Directions ▸
The lines below from the one with "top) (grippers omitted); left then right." up to and including the one with "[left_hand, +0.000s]" are what you should set down, exactly and without pictures.

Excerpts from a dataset
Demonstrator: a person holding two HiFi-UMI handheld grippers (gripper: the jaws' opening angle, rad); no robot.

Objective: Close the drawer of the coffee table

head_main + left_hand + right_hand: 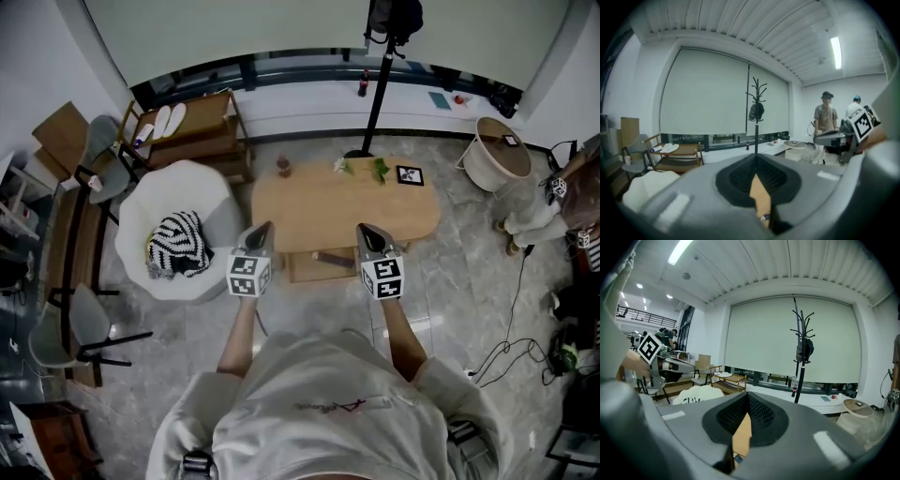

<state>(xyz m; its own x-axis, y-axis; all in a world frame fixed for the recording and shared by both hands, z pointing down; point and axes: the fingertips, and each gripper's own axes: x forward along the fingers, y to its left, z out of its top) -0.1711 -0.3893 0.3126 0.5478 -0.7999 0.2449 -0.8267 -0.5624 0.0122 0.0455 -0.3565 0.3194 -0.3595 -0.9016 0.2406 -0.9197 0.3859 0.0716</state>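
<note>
The oval wooden coffee table (347, 211) stands just ahead of me in the head view. Its drawer (305, 267) is pulled out on the near side, with a dark object lying in it. My left gripper (264, 226) is over the table's near left edge and my right gripper (364, 229) over its near edge, with the drawer between them. Both are shut and hold nothing. In the left gripper view the jaws meet at the tips of the left gripper (755, 157), and a strip of tabletop (760, 199) shows below. The right gripper (748, 394) looks the same.
A white armchair (155, 202) with a striped cushion (178, 244) sits left of the table. On the tabletop are a small bottle (284, 167), flowers (361, 169) and a marker card (410, 175). A coat stand (380, 75) stands behind, a round basket table (497, 155) and a person (553, 202) at right.
</note>
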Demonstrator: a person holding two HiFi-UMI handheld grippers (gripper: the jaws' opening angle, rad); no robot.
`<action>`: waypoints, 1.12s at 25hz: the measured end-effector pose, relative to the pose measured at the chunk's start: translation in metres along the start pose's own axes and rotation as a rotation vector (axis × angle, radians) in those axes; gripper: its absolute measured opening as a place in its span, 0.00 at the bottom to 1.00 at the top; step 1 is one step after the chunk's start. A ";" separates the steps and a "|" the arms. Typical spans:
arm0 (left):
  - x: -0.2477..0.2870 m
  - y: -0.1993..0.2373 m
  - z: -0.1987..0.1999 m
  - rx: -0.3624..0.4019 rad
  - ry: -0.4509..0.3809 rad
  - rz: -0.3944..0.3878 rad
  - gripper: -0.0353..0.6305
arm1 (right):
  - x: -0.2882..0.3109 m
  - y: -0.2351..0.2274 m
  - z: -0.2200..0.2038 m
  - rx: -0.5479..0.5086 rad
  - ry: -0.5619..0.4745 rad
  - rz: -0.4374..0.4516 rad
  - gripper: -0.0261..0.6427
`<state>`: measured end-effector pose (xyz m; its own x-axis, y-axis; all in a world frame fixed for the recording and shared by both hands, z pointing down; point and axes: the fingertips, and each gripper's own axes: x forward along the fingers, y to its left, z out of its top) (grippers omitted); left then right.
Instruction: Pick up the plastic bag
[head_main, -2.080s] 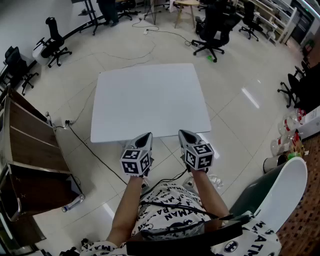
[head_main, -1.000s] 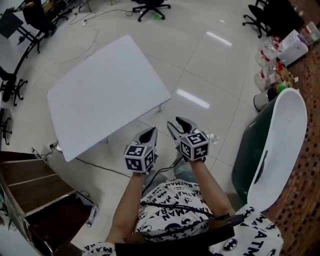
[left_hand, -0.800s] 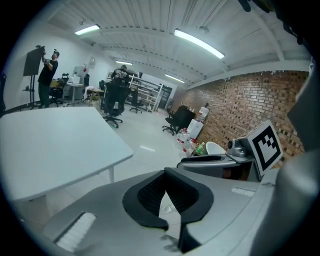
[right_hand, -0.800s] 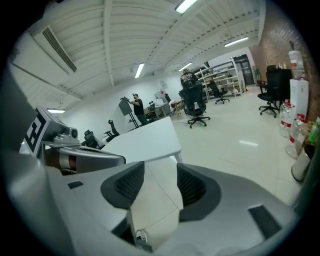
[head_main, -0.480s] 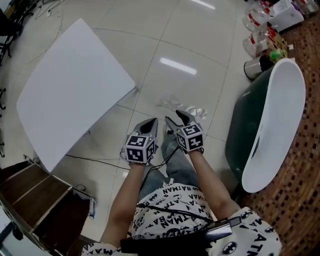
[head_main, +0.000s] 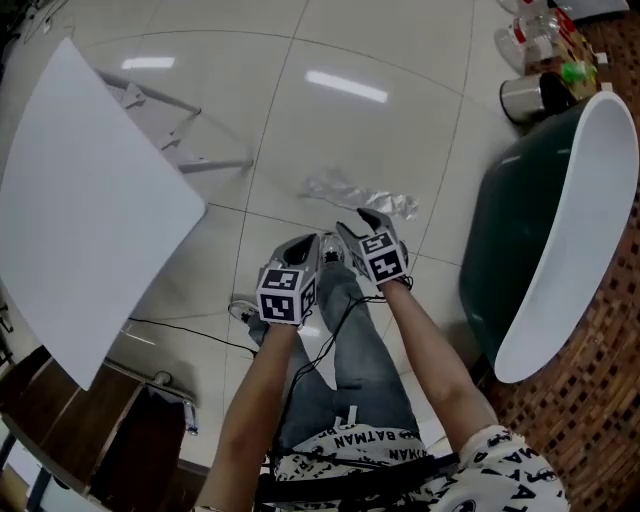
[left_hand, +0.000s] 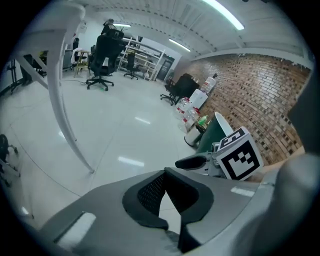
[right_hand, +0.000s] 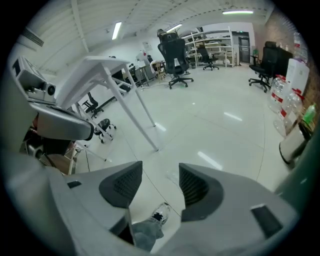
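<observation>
A crumpled clear plastic bag (head_main: 356, 194) lies on the glossy tiled floor in the head view. My right gripper (head_main: 359, 226) hovers just short of its near edge. Its jaws stand apart with nothing between them, and through the gap the right gripper view (right_hand: 160, 184) shows only floor and a shoe (right_hand: 159, 214). My left gripper (head_main: 306, 249) is held beside it, a little further back from the bag. In the left gripper view (left_hand: 165, 173) its pads meet at the tips on nothing.
A white table (head_main: 80, 200) stands tilted in view at the left, its legs (head_main: 170, 130) showing. A dark green chair with a white shell (head_main: 560, 230) is close on the right. Bottles and a bin (head_main: 530, 70) sit at the top right. A cable (head_main: 180, 330) crosses the floor.
The head view has swung from the table down to the floor at the right. The plastic bag has come into view just ahead of both grippers, which have reached lower.
</observation>
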<state>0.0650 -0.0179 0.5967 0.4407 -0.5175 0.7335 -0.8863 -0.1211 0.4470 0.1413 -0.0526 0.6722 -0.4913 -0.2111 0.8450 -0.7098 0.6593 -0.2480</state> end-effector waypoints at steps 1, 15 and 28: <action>0.017 0.005 -0.006 -0.003 0.014 -0.003 0.05 | 0.016 -0.010 -0.008 0.005 0.016 -0.001 0.41; 0.214 0.102 -0.124 -0.065 0.149 0.025 0.05 | 0.245 -0.089 -0.139 -0.045 0.191 0.011 0.41; 0.267 0.158 -0.174 -0.085 0.167 0.037 0.05 | 0.366 -0.121 -0.168 -0.188 0.226 0.012 0.41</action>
<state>0.0672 -0.0276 0.9524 0.4315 -0.3714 0.8221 -0.8903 -0.0288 0.4544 0.1322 -0.0885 1.0914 -0.3596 -0.0504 0.9318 -0.5882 0.7875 -0.1843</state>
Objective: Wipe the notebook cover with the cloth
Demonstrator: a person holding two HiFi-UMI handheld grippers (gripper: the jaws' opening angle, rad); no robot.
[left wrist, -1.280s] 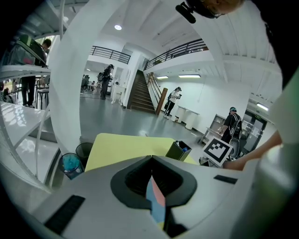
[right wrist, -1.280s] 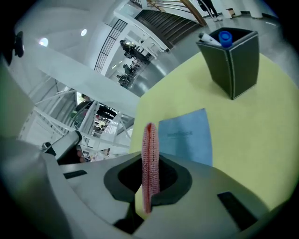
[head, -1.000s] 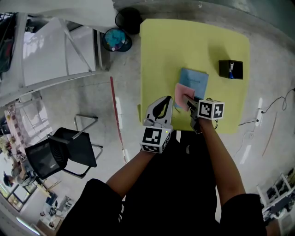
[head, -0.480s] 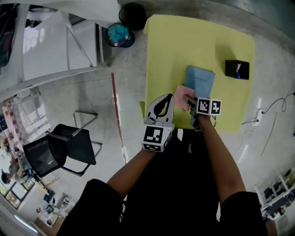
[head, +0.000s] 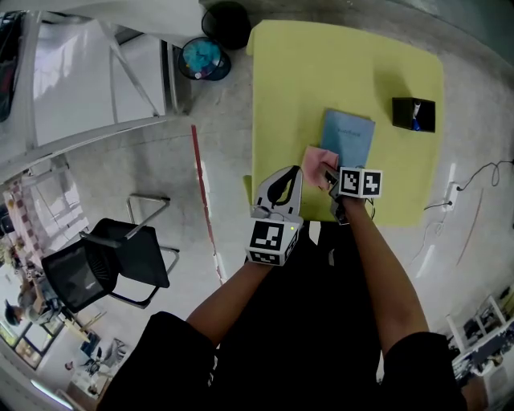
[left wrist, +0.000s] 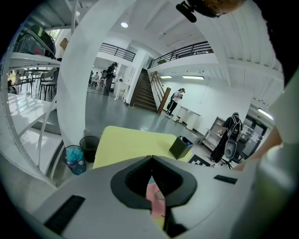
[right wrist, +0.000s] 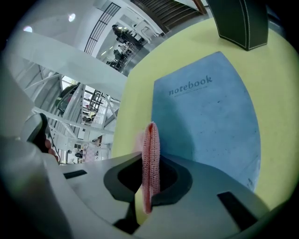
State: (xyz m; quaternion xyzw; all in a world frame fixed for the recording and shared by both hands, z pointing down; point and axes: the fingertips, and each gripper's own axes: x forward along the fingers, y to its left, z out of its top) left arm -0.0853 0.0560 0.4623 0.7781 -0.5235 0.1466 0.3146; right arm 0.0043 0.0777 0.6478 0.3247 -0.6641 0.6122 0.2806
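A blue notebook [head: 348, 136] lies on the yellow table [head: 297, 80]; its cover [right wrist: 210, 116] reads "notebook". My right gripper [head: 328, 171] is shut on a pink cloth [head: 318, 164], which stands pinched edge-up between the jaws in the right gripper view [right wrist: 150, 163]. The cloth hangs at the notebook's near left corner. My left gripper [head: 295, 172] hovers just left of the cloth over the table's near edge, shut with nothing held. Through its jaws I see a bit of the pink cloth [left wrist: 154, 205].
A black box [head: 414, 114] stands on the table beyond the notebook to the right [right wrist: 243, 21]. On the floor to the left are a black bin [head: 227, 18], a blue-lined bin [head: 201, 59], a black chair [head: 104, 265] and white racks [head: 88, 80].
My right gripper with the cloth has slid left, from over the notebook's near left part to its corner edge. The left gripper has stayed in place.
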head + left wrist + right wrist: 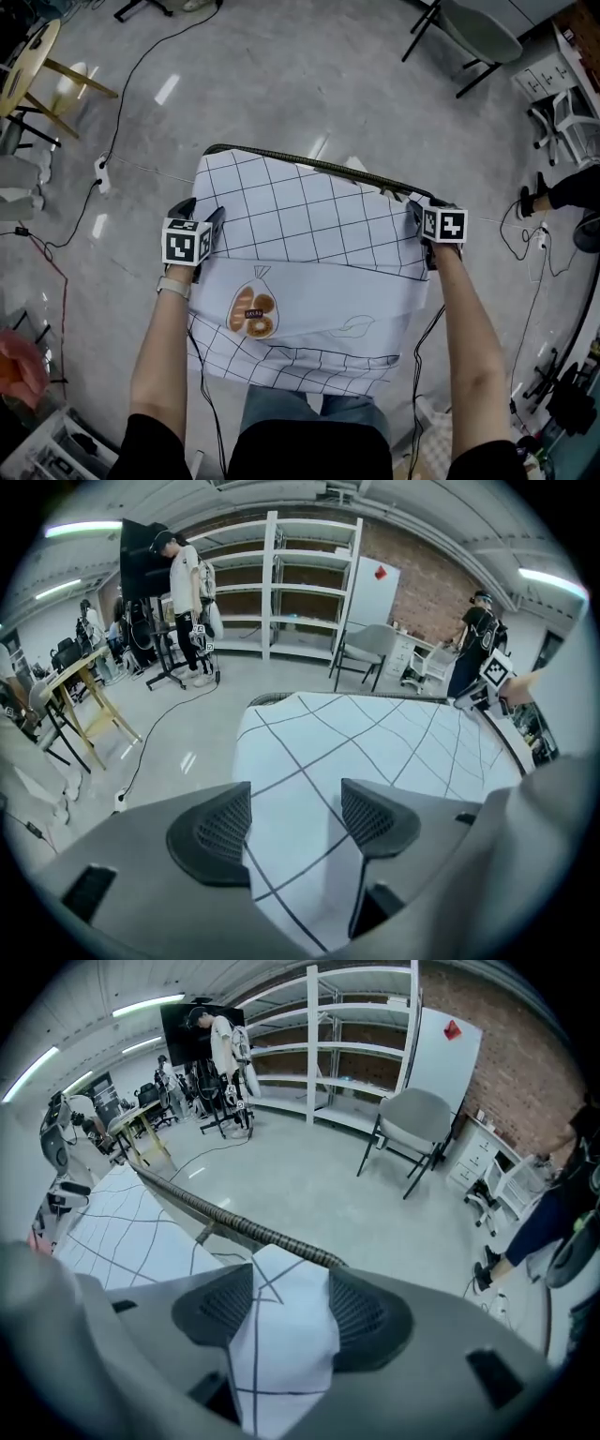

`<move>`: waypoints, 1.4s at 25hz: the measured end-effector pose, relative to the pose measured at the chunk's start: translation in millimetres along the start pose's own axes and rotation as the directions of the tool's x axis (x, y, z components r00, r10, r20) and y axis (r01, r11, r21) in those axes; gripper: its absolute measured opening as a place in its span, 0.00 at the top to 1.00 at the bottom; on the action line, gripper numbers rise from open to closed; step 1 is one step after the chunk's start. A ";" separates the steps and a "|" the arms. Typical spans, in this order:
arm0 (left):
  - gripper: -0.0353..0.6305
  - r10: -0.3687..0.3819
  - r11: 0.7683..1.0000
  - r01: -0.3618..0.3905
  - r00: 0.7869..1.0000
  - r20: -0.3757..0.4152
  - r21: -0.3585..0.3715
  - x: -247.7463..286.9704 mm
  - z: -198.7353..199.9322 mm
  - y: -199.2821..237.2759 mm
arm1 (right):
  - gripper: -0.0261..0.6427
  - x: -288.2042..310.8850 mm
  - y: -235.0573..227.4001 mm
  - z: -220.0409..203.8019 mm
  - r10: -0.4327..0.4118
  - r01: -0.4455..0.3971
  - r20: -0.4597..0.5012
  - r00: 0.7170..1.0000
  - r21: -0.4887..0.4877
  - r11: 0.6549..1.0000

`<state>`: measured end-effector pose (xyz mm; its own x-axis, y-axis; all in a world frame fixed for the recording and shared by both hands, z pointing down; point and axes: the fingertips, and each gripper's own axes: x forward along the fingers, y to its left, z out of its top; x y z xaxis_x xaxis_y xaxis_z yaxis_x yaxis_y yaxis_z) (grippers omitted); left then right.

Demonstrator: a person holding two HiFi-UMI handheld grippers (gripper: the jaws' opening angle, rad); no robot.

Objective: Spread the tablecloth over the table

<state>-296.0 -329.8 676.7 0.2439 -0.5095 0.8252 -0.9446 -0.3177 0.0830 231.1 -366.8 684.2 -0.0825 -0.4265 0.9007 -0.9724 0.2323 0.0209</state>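
Note:
A white tablecloth (309, 216) with a black grid lies over a table whose dark rim (319, 166) shows along the far edge. A folded band with a printed bread motif (251, 312) crosses its near part, and the near edge hangs toward me. My left gripper (199, 214) sits at the cloth's left edge. In the left gripper view its jaws (295, 822) stand open above the flat cloth (375, 733). My right gripper (427, 214) is at the far right corner. There it is shut (289, 1312) on a bunched corner of the cloth (281, 1354), just short of the rim (234, 1222).
Grey floor surrounds the table, with a power strip (101, 173) and cables at the left. A grey chair (478, 33) stands far right and a wooden table (37, 66) far left. Shelving (309, 583) and standing people (183, 592) are at the back.

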 end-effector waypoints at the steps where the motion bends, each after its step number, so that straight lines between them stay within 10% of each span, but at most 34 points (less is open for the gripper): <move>1: 0.50 0.005 1.000 -0.005 1.000 -0.004 0.001 1.7 -2.1 1.2 | 0.57 2.6 0.8 -1.1 0.010 -0.010 0.002 1.000 0.008 1.000; 11: 0.49 0.065 0.997 -0.064 0.998 0.022 -0.049 1.5 -8.4 20.5 | 0.60 3.2 3.3 -5.9 0.068 -0.069 0.036 0.997 0.021 0.997; 16: 0.55 0.118 0.989 -0.112 0.991 0.060 -0.099 -2.6 -11.0 30.0 | 0.90 -4.4 -1.4 -4.7 0.070 -0.073 0.080 0.994 0.033 0.997; 18: 0.91 0.192 0.979 -0.186 0.979 0.071 -0.088 -13.6 -4.3 40.0 | 0.92 -14.2 -7.9 0.4 0.051 -0.058 0.135 0.989 0.045 0.997; 20: 0.92 0.200 0.976 -0.191 0.976 0.091 -0.100 -23.2 3.9 41.7 | 0.93 -26.9 -14.8 8.3 0.018 -0.031 0.204 0.979 0.057 0.998; 35: 0.93 0.319 0.943 -0.332 0.871 0.374 -0.032 -96.2 153.9 67.9 | 0.94 -174.6 -111.6 105.6 -0.187 -0.057 0.620 0.762 0.352 0.934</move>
<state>-349.7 -425.5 516.9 -0.0072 -0.8439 0.5365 -0.9784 -0.1048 -0.1780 330.9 -410.5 478.8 -0.0160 -0.9103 0.4136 -0.9806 -0.0666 -0.1844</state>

Written response ▸
`<state>`: measured end-effector pose (xyz m; its own x-axis, y-axis; all in a world frame fixed for the recording and shared by both hands, z pointing down; point and axes: the fingertips, and each gripper's own axes: x forward along the fingers, y to its left, z out of its top) (grippers omitted); left then right.
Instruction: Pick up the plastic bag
[head_main, -2.080s] 
[head_main, -1.000s] 
[left_hand, -0.800s] 
[right_hand, -0.800s] 
[head_main, -0.480s] 
[head_main, +0.000s] 
[left_hand, +0.000s] 

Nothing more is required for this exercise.